You’re known for being one of the more economical players out there. Has that always been true of you? No. I went through a period where I learned how to play fast, and then I figured out that it was just an exercise, like a math problem. If you figure out the trick, then you can do it, right?

Stevie Ray always credited you as one of his major influences, but it’s fascinating how different your styles were. I don’t really think they were that different, except that I would try to play like B. B. King and Freddie King and he tried to play like Jimi Hendrix. I’m four years older, so he watched me learn—I brought home a Hendrix album, and Stevie learned that. If he couldn’t get over with an audience, he’d do Hendrix, and everybody’s mouth would drop, so he sort of incorporated it into his style. He had to try harder ’cause he was a little kid.

You started the T-Birds in 1974 with the singer Kim Wilson. Were you surprised when you hit it big? We never really hit it big. We had a top ten record, and the only difference between a top ten record and no top ten record is that they book you three gigs a day instead of one.

Eventually you quit the band. I was drinking too much. I said, “I gotta get off the bus.” You’ve been riding in a van for fifteen years, you just wanna stop.

Was it hard for you to adapt to being the front man? It was a little scary. When Stevie and I made Family Style [in 1990], our producer, Nile Rodgers, said, “What songs are you gonna sing?” And I said, “I don’t sing,” and he goes, “Stevie’s gonna sing, and I think you should sing.” I was backed into a corner. I started trying to sing. I was nearly forty. I like singing now, but I have to really work at it.

This is your first studio album in nine years. Why the long layoff? I got married and had twin girls. I didn’t want to make any more records until I really felt like it was the thing to do, and sure enough, it came around.

Except for one instrumental, this album is all covers. A friend in Austin said, “If I was your manager, I would make you record every blues song and just put it in the can.” It turned out to be an inspiring idea but also scary. Just because you like a song doesn’t mean you can do it.

I’m guessing you tried quite a few songs to get down to these thirteen. I did. These are great songs.
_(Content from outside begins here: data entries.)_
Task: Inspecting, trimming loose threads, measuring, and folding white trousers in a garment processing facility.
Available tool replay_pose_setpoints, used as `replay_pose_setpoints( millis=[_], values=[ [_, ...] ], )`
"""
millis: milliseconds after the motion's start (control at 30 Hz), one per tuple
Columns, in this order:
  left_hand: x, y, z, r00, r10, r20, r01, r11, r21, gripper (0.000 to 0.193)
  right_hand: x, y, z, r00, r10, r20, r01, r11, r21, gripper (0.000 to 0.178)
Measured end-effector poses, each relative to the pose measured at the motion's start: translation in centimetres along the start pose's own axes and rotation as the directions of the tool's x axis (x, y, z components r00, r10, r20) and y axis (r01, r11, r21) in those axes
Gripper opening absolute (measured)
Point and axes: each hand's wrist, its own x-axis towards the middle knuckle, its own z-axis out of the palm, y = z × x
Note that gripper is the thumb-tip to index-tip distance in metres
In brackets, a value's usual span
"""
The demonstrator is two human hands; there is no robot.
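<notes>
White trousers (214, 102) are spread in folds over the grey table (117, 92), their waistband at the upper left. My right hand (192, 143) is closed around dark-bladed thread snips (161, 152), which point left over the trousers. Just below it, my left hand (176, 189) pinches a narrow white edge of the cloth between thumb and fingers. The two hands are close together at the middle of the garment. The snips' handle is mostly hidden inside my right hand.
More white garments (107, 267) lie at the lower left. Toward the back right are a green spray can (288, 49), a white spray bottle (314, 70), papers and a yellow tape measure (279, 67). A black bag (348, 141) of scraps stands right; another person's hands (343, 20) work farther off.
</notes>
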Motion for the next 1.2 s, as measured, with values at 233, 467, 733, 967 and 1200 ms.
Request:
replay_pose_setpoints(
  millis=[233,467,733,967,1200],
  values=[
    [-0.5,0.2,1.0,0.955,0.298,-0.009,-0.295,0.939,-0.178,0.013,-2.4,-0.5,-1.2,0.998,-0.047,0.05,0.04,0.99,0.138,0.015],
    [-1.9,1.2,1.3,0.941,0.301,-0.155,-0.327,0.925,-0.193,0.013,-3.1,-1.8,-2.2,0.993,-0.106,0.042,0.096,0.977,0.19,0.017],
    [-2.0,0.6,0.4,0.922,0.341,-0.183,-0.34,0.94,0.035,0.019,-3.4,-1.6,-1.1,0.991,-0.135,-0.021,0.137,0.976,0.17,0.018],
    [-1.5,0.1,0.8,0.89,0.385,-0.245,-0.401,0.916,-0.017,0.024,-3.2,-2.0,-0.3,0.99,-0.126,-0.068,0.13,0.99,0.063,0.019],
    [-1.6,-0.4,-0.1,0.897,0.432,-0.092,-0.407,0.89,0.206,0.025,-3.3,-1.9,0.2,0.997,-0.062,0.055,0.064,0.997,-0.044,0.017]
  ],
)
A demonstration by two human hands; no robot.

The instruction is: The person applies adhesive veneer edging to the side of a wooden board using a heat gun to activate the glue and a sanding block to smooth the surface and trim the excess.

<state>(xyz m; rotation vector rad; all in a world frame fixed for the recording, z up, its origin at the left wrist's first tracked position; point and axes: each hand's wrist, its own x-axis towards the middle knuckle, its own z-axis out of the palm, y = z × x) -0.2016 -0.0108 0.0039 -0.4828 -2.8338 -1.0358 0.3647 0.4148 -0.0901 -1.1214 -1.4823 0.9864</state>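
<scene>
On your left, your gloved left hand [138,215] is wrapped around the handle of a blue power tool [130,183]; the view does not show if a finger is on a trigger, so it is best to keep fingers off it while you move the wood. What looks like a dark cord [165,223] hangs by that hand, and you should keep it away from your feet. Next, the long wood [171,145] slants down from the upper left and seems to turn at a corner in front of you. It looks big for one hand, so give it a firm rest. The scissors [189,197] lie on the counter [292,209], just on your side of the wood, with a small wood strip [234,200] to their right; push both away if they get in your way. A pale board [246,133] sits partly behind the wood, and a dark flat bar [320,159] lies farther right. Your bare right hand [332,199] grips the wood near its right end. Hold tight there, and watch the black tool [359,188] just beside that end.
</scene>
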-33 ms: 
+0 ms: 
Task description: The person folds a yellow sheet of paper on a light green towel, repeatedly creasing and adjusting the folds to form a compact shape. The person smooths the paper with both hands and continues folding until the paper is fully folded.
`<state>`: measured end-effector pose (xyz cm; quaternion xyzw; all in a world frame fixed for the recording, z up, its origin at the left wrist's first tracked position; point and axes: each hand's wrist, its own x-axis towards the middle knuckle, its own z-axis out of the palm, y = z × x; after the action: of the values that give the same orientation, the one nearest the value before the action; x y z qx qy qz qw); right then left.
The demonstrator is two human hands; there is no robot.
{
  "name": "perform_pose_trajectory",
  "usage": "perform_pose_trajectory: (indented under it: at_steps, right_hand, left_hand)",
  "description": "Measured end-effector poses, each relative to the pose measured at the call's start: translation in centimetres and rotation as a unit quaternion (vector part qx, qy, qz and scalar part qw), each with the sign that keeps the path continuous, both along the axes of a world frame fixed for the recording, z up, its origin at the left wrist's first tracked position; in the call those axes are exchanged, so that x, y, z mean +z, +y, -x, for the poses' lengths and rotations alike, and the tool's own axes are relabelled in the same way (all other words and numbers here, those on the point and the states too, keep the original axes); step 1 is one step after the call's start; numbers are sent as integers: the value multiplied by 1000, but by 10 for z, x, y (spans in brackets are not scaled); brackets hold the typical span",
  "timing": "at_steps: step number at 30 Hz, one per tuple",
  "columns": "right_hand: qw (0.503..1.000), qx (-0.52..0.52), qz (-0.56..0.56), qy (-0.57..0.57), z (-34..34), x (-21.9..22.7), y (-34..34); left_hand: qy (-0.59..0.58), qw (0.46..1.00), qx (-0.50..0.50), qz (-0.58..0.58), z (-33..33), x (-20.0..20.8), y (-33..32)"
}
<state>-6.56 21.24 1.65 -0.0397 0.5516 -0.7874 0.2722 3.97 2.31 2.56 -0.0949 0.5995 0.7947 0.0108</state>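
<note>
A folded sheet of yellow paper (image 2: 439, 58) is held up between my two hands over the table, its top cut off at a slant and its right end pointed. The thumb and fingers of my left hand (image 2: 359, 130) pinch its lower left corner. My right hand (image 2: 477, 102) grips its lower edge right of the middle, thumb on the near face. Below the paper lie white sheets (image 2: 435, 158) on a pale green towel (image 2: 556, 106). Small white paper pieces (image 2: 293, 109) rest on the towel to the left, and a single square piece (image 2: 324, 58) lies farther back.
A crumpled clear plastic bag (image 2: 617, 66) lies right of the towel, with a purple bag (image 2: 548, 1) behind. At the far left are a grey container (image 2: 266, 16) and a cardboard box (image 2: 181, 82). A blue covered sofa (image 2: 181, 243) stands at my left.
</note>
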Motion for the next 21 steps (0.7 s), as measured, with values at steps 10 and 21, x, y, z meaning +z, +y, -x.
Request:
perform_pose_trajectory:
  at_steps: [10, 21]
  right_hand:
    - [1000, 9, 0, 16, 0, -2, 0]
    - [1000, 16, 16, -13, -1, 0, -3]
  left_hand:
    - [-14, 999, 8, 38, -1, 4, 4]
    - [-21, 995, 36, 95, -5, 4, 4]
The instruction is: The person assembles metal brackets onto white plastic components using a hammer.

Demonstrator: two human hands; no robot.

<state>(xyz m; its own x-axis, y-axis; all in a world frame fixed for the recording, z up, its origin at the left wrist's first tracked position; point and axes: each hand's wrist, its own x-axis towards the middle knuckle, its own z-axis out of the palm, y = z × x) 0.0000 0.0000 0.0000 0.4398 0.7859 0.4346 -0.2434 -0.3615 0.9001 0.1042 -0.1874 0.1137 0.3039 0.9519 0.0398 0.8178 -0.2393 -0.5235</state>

Johnny Ace’s “How Can You Be So Mean”—I’ve never heard anybody else record it. [The Benjamin-Weiss chestnut] “Wheel of Fortune”—Eric Clapton told us to do that. “I’m Leaving It Up to You”—I remembered Dale and Grace’s 1963 version; I thought, “We’ll do the world’s bluesiest version of that.” Ted Taylor’s “I Miss You So”—I got to put a telephone in a song [it’s a duet with Lou Ann Barton that seems to take place over the phone]. Always wanted to do that.